WORK REQUIRED
Write out, word for word, only the lines from the one with "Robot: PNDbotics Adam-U" to the end of the data below.

"""

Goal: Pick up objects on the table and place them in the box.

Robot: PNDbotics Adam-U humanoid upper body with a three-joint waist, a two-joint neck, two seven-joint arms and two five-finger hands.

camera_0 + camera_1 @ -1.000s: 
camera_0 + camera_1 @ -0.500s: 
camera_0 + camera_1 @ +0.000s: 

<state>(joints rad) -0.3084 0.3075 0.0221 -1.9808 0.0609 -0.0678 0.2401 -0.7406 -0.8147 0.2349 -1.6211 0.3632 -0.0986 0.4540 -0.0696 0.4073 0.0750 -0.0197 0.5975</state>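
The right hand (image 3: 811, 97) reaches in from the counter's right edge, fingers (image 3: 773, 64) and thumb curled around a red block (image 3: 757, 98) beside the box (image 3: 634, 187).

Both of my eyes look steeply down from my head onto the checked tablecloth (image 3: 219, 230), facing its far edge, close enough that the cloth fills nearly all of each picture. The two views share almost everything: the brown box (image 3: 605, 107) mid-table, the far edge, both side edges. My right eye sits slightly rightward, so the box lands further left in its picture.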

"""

RESULT OF THE TASK
Robot: PNDbotics Adam-U humanoid upper body with a three-joint waist, a two-joint neck, two seven-joint arms and two five-finger hands.

camera_0 + camera_1 @ -1.000s: 
camera_0 + camera_1 @ -0.500s: 
camera_0 + camera_1 @ +0.000s: 

<state>(joints rad) -0.3084 0.3075 0.0221 -1.9808 0.0609 -0.0678 0.2401 -0.7406 -0.8147 0.2349 -1.6211 0.3632 -0.0986 0.4540 -0.0696 0.4073 0.0750 -0.0197 0.5975</state>
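The right hand (image 3: 811, 97) reaches in from the counter's right edge, fingers (image 3: 773, 64) and thumb curled around a red block (image 3: 757, 98) beside the box (image 3: 634, 187).

Both of my eyes look steeply down from my head onto the checked tablecloth (image 3: 219, 230), facing its far edge, close enough that the cloth fills nearly all of each picture. The two views share almost everything: the brown box (image 3: 605, 107) mid-table, the far edge, both side edges. My right eye sits slightly rightward, so the box lands further left in its picture.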

The exercise has been carried out in full.